Work to be completed> Transcribe exactly everything in the data below from the line containing "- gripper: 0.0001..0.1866" down to the line containing "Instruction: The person", both lines included and nothing further.

====== Task data

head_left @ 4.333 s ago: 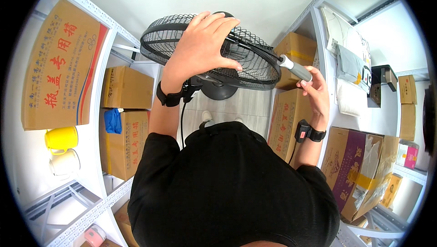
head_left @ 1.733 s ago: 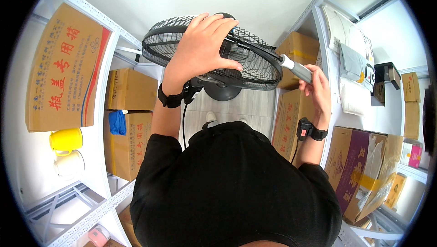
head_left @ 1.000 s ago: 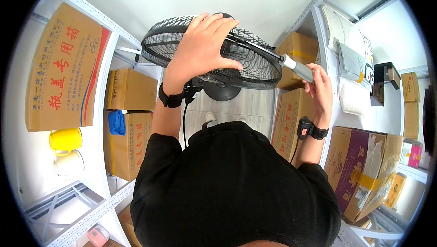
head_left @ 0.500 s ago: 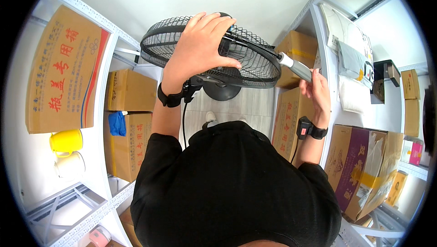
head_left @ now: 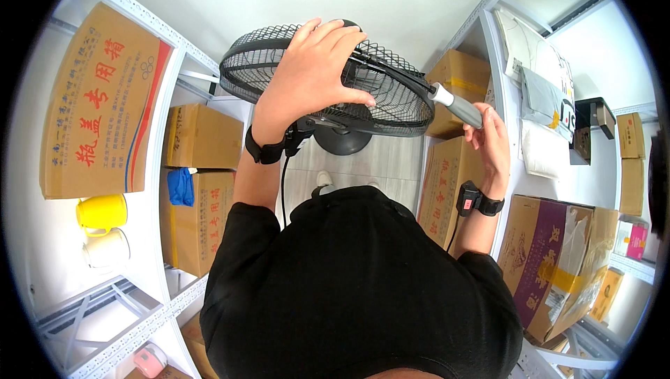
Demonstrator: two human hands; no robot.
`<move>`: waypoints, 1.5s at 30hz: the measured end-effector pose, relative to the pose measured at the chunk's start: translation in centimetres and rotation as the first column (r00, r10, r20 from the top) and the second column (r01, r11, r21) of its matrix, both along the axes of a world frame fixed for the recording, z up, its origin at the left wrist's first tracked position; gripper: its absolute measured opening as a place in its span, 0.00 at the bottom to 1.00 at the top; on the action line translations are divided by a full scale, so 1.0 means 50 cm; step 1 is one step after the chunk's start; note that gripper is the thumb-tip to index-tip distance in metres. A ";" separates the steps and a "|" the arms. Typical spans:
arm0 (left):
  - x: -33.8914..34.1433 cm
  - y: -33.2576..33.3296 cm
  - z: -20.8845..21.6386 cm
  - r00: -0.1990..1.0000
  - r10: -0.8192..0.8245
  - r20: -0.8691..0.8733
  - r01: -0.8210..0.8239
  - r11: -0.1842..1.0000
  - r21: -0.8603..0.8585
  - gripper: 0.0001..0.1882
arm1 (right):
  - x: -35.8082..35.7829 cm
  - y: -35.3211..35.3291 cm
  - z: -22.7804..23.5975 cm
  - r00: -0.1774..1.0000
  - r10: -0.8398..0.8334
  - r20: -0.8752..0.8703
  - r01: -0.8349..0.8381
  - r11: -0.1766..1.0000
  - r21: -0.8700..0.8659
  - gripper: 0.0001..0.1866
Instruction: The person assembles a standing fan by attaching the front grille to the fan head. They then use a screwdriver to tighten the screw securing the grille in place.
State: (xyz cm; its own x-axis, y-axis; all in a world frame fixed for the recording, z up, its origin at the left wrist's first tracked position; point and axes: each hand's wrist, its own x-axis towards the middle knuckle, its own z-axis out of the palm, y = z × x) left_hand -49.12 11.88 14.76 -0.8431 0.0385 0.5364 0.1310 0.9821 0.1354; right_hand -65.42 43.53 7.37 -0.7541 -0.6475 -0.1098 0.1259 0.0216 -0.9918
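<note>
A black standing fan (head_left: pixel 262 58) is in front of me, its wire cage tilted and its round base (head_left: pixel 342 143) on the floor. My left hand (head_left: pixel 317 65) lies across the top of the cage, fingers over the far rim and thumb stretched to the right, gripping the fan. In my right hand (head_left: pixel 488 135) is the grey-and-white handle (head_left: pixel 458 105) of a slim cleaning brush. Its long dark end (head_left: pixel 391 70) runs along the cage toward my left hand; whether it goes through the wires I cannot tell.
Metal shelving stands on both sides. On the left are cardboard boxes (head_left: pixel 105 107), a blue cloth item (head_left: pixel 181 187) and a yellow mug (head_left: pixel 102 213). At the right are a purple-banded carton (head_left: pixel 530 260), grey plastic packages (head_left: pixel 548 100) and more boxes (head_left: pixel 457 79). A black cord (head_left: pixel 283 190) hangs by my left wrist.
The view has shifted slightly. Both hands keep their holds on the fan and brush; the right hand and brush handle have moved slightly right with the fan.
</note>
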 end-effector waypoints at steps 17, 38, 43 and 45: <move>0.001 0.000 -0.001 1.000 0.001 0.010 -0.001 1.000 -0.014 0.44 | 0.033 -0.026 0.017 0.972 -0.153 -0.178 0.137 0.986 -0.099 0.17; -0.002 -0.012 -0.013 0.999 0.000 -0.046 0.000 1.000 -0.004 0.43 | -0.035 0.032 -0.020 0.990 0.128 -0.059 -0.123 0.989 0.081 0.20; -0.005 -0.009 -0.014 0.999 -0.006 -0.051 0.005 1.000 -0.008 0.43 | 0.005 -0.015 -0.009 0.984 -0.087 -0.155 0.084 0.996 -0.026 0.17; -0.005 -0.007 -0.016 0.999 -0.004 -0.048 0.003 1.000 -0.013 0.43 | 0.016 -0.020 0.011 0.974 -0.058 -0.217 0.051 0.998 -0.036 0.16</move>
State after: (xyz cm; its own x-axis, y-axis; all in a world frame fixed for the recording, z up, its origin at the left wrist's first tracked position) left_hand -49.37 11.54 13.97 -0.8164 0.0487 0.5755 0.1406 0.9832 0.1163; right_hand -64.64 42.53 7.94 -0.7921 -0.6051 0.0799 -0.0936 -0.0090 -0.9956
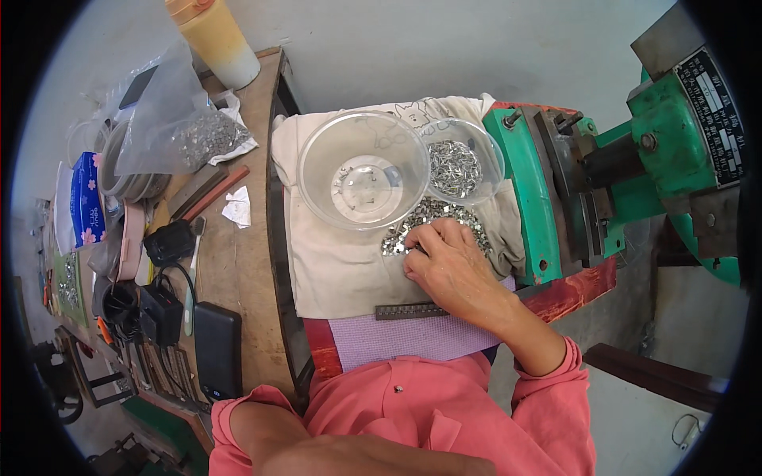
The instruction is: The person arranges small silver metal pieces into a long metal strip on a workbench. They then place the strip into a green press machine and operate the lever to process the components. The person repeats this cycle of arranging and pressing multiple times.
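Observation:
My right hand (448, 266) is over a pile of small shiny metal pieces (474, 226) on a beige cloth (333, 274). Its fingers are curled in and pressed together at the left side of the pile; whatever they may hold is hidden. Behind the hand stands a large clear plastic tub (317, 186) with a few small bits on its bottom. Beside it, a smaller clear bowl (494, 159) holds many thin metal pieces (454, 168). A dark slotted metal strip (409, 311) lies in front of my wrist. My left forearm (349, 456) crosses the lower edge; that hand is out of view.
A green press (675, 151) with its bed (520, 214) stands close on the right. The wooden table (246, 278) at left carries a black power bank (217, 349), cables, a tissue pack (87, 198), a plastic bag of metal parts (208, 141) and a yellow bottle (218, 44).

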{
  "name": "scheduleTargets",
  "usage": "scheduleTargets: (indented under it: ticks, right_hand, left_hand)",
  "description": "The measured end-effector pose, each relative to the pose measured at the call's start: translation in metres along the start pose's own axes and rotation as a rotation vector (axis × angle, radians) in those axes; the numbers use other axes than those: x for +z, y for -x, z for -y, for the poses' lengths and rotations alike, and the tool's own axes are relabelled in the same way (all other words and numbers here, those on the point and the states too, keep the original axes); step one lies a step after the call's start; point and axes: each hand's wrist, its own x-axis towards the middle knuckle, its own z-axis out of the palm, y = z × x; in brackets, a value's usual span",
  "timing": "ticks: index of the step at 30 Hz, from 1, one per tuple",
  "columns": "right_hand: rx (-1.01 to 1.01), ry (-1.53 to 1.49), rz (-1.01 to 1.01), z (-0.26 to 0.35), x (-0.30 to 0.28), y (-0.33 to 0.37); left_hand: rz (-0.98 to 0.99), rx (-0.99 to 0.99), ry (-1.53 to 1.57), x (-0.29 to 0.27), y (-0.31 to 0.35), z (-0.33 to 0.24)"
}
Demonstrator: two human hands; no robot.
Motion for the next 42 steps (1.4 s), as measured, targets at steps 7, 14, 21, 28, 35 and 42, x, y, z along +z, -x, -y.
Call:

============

Output>
  - gripper: 0.0001..0.1866
Instruction: The person assembles a standing fan by attaching the front grille to the fan head. They then use a screwdriver to tighten the screw securing the grille in place.

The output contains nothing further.